Can You Move On Without Closure?
Once upon a time, I had a husband whom I adored and who adored me too. I was still in high school when we met and he was in his freshman year at university. After seven years of embodying relationship goals, we had a small, intimate wedding ceremony in our backyard, followed by one cold beer and one hot Chinese lunch shared with our two guests. Bride and groom then blithely departed for his hometown and off we went on his motorbike. Over the next five years or so, life happened. He grew up very quickly to provide for his family who needed his help. I grew up equally quickly when my in-laws [father-in-law, sister-in-law, brother-in-law, several aunts-in-law, one uncle-in-law, one niece-in-law and sundry pets] had to be negotiated with every step of the way and for every slice of life.
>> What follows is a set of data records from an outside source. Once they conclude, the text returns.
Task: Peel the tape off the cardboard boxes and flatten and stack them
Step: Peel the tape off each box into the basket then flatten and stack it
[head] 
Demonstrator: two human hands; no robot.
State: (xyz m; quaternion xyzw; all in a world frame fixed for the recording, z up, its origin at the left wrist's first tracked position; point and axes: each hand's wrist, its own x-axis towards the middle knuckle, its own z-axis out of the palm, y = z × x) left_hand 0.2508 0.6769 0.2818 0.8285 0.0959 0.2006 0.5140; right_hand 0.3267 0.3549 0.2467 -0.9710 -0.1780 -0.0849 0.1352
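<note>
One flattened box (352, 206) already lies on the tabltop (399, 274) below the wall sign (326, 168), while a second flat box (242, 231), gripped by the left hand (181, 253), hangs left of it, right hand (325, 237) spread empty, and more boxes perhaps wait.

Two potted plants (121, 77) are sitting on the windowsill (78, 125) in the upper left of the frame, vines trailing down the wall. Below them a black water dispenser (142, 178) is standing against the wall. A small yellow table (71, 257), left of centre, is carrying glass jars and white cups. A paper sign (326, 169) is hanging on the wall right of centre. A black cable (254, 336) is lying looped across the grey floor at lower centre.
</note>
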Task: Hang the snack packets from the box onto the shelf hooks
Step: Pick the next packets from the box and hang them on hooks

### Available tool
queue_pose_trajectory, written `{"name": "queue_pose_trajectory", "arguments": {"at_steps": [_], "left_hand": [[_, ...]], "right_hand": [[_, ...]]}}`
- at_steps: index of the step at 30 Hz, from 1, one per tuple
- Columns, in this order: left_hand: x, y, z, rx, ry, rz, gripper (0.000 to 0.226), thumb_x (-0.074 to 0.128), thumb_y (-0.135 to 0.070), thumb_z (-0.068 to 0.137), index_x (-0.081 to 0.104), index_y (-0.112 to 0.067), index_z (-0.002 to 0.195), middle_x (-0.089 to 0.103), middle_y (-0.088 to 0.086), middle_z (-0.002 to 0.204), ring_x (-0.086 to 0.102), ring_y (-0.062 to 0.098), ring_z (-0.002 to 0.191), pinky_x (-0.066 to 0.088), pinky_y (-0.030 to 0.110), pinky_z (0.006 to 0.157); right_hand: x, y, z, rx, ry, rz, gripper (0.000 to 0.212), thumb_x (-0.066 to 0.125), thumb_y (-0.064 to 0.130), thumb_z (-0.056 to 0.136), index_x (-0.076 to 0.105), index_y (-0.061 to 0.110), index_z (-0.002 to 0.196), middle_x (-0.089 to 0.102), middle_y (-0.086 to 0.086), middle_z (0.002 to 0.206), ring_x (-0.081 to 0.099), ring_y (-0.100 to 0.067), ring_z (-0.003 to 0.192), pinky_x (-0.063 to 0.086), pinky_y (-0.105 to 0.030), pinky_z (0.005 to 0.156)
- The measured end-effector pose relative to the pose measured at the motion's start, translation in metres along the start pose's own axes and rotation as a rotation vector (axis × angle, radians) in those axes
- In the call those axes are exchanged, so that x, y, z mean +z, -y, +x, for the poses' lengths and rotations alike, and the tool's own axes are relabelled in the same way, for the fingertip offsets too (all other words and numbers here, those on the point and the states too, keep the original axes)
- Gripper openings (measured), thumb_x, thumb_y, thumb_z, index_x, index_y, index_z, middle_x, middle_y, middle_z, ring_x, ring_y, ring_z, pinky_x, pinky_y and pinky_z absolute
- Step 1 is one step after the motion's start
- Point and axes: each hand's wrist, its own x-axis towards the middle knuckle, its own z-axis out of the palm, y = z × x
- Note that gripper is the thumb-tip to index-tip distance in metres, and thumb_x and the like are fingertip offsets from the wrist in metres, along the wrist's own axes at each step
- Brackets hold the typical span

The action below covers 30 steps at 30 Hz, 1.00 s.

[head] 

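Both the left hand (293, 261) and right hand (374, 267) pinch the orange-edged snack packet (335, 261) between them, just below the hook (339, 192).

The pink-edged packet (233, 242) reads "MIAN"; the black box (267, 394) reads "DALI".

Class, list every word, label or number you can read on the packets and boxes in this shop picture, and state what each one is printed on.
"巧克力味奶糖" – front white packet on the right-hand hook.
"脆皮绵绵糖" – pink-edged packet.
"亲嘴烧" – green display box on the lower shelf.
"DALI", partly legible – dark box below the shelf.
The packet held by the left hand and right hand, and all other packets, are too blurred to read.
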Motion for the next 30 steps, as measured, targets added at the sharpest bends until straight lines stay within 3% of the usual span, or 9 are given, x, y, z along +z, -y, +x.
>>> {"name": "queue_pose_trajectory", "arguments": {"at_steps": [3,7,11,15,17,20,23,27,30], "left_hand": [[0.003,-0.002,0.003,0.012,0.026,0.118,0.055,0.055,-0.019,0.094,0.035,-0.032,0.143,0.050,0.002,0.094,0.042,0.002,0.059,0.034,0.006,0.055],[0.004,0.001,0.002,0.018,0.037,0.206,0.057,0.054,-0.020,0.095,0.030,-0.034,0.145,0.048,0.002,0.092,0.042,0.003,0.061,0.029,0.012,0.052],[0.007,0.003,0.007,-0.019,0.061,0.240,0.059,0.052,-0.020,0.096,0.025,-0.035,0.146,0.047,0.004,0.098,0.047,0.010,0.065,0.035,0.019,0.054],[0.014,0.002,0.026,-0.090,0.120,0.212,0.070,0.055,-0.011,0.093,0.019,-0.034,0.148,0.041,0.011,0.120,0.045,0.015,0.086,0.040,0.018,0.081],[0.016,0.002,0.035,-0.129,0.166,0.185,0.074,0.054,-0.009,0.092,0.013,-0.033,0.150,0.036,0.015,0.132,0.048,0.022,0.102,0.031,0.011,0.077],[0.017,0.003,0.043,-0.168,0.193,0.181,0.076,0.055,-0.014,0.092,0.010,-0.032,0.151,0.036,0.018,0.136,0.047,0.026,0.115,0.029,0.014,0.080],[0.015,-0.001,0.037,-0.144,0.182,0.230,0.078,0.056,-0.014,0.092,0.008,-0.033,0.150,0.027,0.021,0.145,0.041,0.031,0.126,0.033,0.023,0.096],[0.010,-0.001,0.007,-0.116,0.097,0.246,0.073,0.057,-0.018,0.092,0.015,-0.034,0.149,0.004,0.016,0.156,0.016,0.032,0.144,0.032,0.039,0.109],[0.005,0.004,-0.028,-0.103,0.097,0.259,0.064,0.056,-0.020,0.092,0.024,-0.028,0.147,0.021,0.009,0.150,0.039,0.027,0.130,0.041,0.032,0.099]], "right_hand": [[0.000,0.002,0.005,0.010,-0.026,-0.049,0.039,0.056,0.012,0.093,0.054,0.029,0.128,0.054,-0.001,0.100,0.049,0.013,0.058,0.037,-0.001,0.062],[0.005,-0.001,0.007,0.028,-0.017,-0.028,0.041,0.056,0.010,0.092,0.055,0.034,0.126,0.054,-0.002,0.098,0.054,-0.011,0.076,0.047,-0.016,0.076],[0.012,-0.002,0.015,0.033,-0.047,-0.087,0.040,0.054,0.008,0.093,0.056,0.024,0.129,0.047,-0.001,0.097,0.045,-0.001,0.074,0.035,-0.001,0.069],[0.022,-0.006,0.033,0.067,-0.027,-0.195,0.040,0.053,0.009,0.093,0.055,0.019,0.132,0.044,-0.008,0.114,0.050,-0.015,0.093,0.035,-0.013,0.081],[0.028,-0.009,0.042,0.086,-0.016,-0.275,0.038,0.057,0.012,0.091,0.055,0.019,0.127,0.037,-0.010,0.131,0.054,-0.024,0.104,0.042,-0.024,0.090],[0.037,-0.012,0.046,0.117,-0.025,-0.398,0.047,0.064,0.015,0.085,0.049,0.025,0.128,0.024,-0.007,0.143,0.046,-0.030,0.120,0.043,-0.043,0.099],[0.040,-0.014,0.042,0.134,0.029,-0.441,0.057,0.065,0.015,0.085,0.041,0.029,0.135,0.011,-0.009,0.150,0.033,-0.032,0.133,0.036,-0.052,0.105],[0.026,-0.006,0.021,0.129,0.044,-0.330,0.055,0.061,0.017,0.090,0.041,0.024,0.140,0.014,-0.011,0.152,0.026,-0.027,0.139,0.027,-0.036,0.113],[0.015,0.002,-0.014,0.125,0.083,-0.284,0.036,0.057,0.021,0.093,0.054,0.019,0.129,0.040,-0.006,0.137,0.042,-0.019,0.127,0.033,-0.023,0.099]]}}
His side of family was quite involved in our marriage and I tried to get used to it. Magically, a very bonny babe appeared on the scene and fitted rather neatly into the domestic circus. I wish I could say that we all hung in there and lived happily ever after. But that was not to be. Things escalated and lots more life happened. We separated and eventually divorced (not getting closure, of course) but with the usual drama of tears and fears that sent us along different paths. The Babe came with me, of course, thanks to a very civilized legal provision, which believes that the female parent is more capable of handling life’s U-turns than the male; at least in regard to bringing up children in a single-parent situation.
But there was no relationship closure conversation between us
Despite having no relationship closure conversation, we turned away from one another, without even looking back. We seemed to move on successfully. He remarried and had two more beautiful children, but I’d decided that on my means at that time, my one sweet babe was just fine. Years became decades…the pain of loss subsided and sorrow eventually vanished to a hidden spot somewhere between my toes. That turned out to be a good hiding place to tuck sorrow out of sight. Or so I thought. Since we lived in different cities, our paths rarely crossed. The Babe grew up into a very beautiful and accomplished person who today holds her own as a top-notch professional in an international setting.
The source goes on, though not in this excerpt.